The fragrance maker entered India in 2018 in partnership with Dubai-based Apparel Group and has since expanded to about 50 stores across major metros, while also building an online presence through platforms such as Nykaa, Myntra, and Amazon. Apparel Group brings over 80 global brands to India, including Victoria’s Secret, Charles & Keith, Aldo, Crocs, and Tim Hortons.

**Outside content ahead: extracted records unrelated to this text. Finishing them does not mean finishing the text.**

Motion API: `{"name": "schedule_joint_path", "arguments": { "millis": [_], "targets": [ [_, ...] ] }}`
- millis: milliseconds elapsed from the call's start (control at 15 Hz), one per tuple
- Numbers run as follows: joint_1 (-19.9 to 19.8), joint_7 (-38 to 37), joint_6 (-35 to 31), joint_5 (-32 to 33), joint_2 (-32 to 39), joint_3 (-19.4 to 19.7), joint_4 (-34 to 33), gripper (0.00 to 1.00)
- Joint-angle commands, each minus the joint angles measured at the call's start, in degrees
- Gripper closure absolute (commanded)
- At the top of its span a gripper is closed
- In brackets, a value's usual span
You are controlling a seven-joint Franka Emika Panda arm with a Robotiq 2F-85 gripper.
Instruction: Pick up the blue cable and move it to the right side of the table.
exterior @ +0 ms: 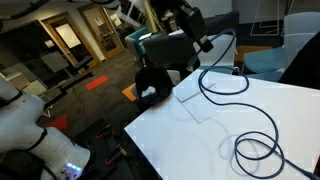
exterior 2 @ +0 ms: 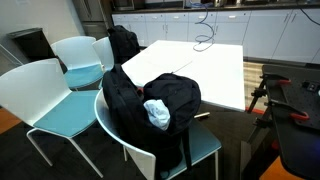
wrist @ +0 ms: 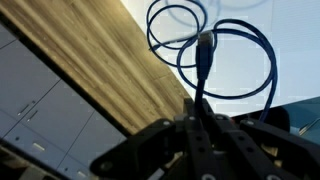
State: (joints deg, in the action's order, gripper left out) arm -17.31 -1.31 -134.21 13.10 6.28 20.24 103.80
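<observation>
The tool (wrist: 196, 112) is up in the air here, its fingers pressed close together and pinching the blue cable (wrist: 200, 78) just behind the small plug (wrist: 205, 45). In the wrist view the plug pokes out straight ahead of the fingertips, and two dark-blue loops hang beyond it, one past the other. Far below those loops there's wood-look floor and pale cabinets.

In an exterior view the tool (exterior: 190, 22) sits high above the far edge of the white surface (exterior: 190, 140). The cable drops away from it, and most of its length lies in loose curves on the surface below and to the side, ending in a tight coil (exterior: 240, 150) well away from the tool. In an exterior view, a black backpack (exterior 2: 150, 100) rests on a chair (exterior 2: 45, 95) pulled up to the surface (exterior 2: 225, 80).
</observation>
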Motion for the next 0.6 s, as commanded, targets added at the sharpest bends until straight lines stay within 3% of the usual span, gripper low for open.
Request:
{"name": "schedule_joint_path", "arguments": {
  "millis": [0,133,200,333,533],
  "targets": [
    [10.09,-14.97,-11.27,16.33,-3.69,6.8,9.97,0.98],
    [11.68,-25.08,-12.12,26.66,-7.1,4.7,16.36,0.98],
    [9.84,-27.93,-9.12,30.35,-7.92,1.06,18.08,0.98],
    [10.1,-35.34,-4.87,37.81,-8.62,-1.86,21.39,0.98],
    [10.18,-44.59,0.32,44.74,-8.86,-6.63,25.75,0.98]
  ]
}}
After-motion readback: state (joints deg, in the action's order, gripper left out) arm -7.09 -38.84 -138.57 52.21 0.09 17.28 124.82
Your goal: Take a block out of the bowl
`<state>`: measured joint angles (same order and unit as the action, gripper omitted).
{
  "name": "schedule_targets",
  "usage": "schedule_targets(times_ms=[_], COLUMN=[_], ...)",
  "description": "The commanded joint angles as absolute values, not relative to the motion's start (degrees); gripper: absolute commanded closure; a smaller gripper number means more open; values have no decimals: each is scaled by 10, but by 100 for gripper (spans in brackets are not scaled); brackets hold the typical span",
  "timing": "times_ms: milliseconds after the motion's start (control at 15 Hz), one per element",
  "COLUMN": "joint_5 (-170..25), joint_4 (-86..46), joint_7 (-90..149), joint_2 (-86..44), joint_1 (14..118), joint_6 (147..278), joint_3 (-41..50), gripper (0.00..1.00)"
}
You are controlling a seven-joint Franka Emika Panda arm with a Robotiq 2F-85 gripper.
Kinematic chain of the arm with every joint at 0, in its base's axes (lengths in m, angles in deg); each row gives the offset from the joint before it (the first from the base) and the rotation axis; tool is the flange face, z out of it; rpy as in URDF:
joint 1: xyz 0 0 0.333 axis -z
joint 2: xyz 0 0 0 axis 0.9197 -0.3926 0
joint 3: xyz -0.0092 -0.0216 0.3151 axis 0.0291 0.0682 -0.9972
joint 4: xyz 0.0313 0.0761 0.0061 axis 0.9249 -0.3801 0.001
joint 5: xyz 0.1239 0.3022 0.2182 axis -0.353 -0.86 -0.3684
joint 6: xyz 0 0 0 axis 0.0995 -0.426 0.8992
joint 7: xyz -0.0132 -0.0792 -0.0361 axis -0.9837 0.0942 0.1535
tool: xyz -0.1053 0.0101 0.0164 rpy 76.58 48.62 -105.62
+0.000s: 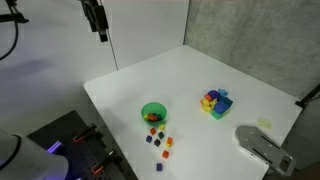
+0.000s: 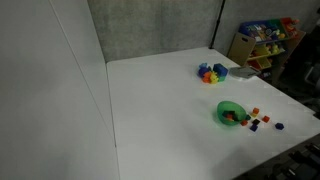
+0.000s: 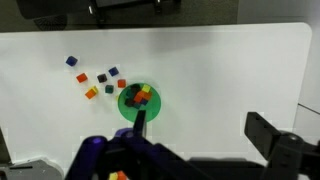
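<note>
Saw the gripper point(image 1: 101, 36) hanging high over the back of the white table point(image 1: 240, 80), well apart from everything on it. Could not make out the jaws' state, spread or closed, in any view. Found the bowl point(image 1: 153, 113) upright near the table's front edge in an exterior view, with a few small blocks point(image 3: 142, 97) inside, red and yellow among them in the wrist view. Counted several loose cubes point(image 1: 158, 140) scattered on the table just beside the bowl. Noted a multicoloured block cluster point(image 1: 215, 102) well apart from the bowl, and a grey object point(image 1: 262, 146) near the table's corner.
</note>
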<state>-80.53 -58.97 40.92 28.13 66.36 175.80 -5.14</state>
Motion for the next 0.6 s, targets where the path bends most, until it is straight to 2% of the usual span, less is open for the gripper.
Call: schedule_targets(times_ms=[0,533], joint_5=[-764,-740], joint_4=[-581,-582], joint_7=[389,335], joint_2=[244,146], joint_1=[669,668], joint_6=[1808,1943], joint_3=[-57,-28], gripper=[0,0])
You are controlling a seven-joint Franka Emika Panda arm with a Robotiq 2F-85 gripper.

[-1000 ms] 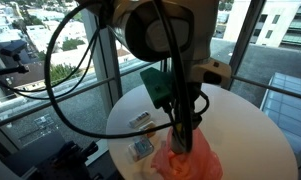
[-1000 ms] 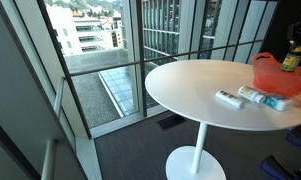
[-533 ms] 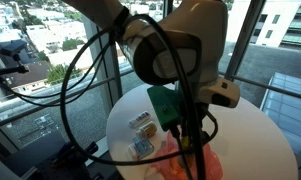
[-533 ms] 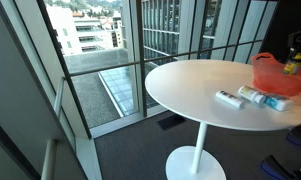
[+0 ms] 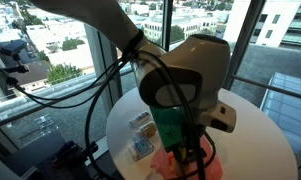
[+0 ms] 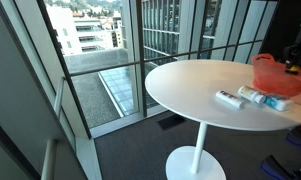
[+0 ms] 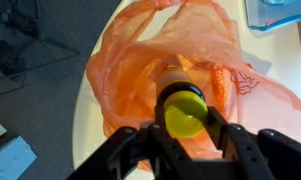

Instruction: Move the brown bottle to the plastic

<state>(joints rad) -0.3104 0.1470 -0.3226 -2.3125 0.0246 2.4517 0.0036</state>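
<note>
Wrist view, item one: brown bottle with a yellow cap point(image 7: 184, 111), standing upright and seen from straight above, its brown shoulder showing just past the cap. It sits in the middle of item two, a crumpled orange translucent plastic bag point(image 7: 125, 70), whose folds rise around it on every side.

Item three: black two-fingered gripper point(image 7: 185, 132), coming in from the lower edge. Its fingers point(image 7: 138, 146) flank the cap on either side and are clenched on the bottle just below it (as far as I can see from here, no gap is left).

Item four: round white table point(image 6: 195, 90) on a single pedestal, beside floor-to-ceiling windows. The bag lies on it near the rim, as shown in both exterior views point(image 6: 273, 72) point(image 5: 175, 162).

Item five: white tube point(image 6: 228, 98), lying flat on the tabletop near the bag but apart from it.

Item six: blue-and-clear packet point(image 6: 266, 98), lying between the tube and the bag; its corner appears in the wrist view point(image 7: 278, 12).

Item seven: robot arm point(image 5: 180, 85), large in an exterior view and draped with black cables, reaching down over the bag.
</note>
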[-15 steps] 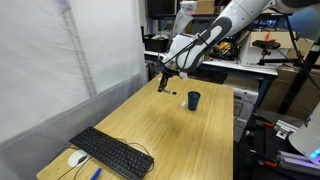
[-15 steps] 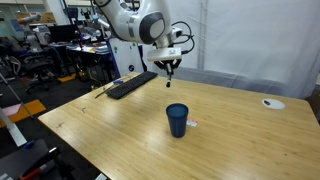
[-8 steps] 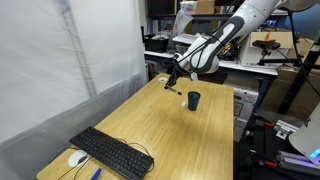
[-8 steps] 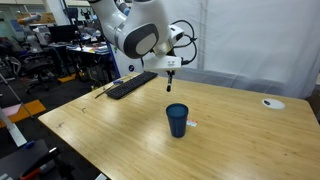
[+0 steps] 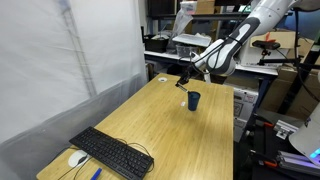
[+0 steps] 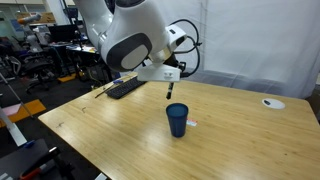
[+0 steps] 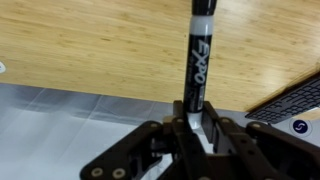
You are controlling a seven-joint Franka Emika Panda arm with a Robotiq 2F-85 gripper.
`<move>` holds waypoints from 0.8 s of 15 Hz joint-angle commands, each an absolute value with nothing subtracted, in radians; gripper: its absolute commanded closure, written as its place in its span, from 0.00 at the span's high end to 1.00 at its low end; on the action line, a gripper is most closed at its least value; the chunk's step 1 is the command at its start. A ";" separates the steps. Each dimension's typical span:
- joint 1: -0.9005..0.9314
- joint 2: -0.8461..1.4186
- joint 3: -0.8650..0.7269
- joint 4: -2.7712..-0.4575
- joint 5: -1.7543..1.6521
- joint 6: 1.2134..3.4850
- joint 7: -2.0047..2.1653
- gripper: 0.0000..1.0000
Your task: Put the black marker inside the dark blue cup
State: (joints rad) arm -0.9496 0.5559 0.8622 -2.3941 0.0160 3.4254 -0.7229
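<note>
Since half a second ago the arm (image 5: pixel 228 52) has swung across toward the dark blue cup (image 5: pixel 193 100), so that the gripper (image 7: pixel 199 116) now hangs above the cup rather than off to its side. The arm also fills more of the exterior view (image 6: pixel 125 35) than it did. The cup itself stands where it stood.

In both exterior views the pale wooden worktop (image 6: pixel 110 130) carries the cup upright near its far end, well apart from the black keyboard (image 5: pixel 112 152), which lies at the other end. In the wrist view a corner of the keyboard shows at the right edge.

That view shows the fingers (image 7: pixel 213 125) drawn in narrow and clamped on the black marker (image 7: pixel 200 60), one on each side of its barrel, with no gap between pad and barrel. The marker sticks straight out beyond the fingertips. Its barrel is black with white "EXPO" lettering running along it, and it has a pale band close to its far end.

In an exterior view the marker (image 6: pixel 170 90) points straight down, its lower end just above the cup's rim and clear of it. It stands slightly off the middle of the cup's mouth toward the keyboard side. No part of it is inside the cup.
</note>
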 commanded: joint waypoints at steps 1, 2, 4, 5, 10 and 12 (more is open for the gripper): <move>-1.027 0.554 0.859 -2.444 -0.188 3.494 -0.568 0.05; -1.086 0.578 0.923 -2.450 -0.097 3.499 -0.683 0.05; -1.139 0.577 0.929 -2.426 -0.189 3.458 -0.615 0.05; -1.163 0.587 0.932 -2.423 -0.227 3.457 -0.582 0.05; -1.209 0.621 0.910 -2.428 -0.377 3.460 -0.467 0.05; -1.211 0.668 0.932 -2.439 -0.354 3.465 -0.516 0.05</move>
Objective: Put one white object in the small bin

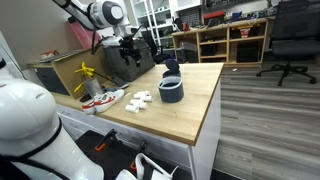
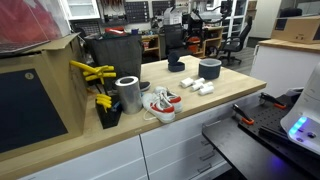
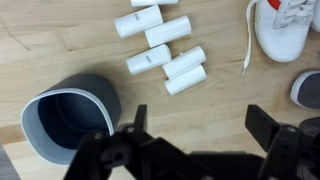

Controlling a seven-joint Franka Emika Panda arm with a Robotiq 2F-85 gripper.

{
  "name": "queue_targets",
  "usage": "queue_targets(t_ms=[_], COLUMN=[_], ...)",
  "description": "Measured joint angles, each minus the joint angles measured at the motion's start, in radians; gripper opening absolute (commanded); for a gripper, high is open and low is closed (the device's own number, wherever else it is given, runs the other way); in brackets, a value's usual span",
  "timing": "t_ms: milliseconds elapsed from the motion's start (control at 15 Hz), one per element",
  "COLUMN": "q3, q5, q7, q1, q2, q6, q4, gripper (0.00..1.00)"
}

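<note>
Several white cylinder-like objects [image 3: 160, 45] lie in a loose cluster on the wooden table; they show in both exterior views [image 1: 140, 100] [image 2: 197, 86]. The small grey bin [image 3: 70, 118] stands upright and looks empty, next to the cluster [image 1: 171, 92] [image 2: 209, 69]. My gripper [image 3: 200, 125] is open and empty. It hangs above the table, over bare wood between the bin and the white objects, touching nothing. In an exterior view it hangs from the arm above the table's far side [image 1: 129, 52].
A pair of white and red shoes [image 3: 288, 25] [image 1: 101, 99] [image 2: 160, 103] lies beside the white objects. A metal cylinder [image 2: 127, 93], yellow tools [image 2: 95, 75] and a dark box [image 1: 60, 75] stand further along. A small dark object [image 1: 170, 71] sits behind the bin.
</note>
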Motion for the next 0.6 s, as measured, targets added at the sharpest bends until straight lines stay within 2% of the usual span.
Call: queue_targets(t_ms=[600], q3=[-0.023], q5=[0.095], q7=[0.183], q1=[-0.002], q2=[0.034], q6=[0.216], q4=[-0.120], gripper=[1.00])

“We’re learning a lot from how the Indian consumer shops across platforms, especially the speed and convenience expectations,” Garrison said. “It’s helping us think differently about assortment, pack sizes and how we show up digitally”.

Even as discretionary spending softened, the brand’s franchise partner, Apparel Group, delivered double-digit sales growth in India and high single-digit comparable store gains in FY25. It reported a 26% year-on-year jump in FY25 revenue to ₹1,118 crore and a net profit of ₹20.5 crore, reversing a loss in the previous year.

Globally, Bath & Body Works’ earnings reflect soft consumer demand as well as margin pressures. Its revenue declined 1% to $1.59 billion in the third quarter of FY25, while net income fell 27% year-on-year to $577 million.

Reviving the fragrance engine

While legacy scents such as Japanese Cherry Blossom, Champagne Toast, and Thousand Wishes remain global blockbusters, the company admits it hasn’t produced enough new hits at a similar scale in recent years. Japanese Cherry Blossom is a $250 million fragrance.

“I think we haven’t done the best job of keeping up with some of the fragrance trends. We haven’t done a lot of innovation, and that’s what you’re going to see this year. This is a big change year for us,” Garrison said.

The company plans to elevate its home fragrance portfolio, bringing in more premium candle collections, gift-ready packaging, and deeper, more sophisticated scent profiles. The broader goal is to encourage shoppers to trade up within the brand rather than wait for markdowns. “We want customers to see the value in the product itself… not just the promotion,” Garrison said.

New retail formats

To test new retail formats, the company and Apparel Group plan to pilot a small “neighbourhood store” format of roughly 500 square feet in select non-metro markets later this year. These stores will focus heavily on core body care lines and hero fragrances, while creating a more discovery-led environment for first-time shoppers.

India is also emerging as a key market in testing how far premiumisation can go. Garrison noted that the company has not seen a slowdown locally: “India has actually been one of our strongest markets in the post-Covid period. Even when consumers are careful, they still spend on small luxuries that make them feel good”.

What experts say

Retail experts caution that the reset in India won’t be without challenges. Devangshu Dutta, founder of Third Eyesight, noted that brands often fall back on discounting when volumes don’t come through. He added that the personal care market has become intensely crowded, making brand clarity critical.

While the brand is leaning into quick commerce and smaller stores, Dutta cautioned that premium brands still need larger formats to build experience-led differentiation. “Neighbourhood stores can be spokes, but you still need the hub—the large store—to communicate the brand experience,” he said.

Race Intensifies

The turnaround plan comes at a time when rivals, including The Body Shop and Forest Essentials, are also vying for the Indian consumer’s wallet. The Body Shop plans to achieve ₹1,100 crore in revenue in India within the next three to five years. India’s fragrance market was valued at $1.0 billion in 2024 and is projected to grow at a 13.9% CAGR to $3.23 billion by 2033.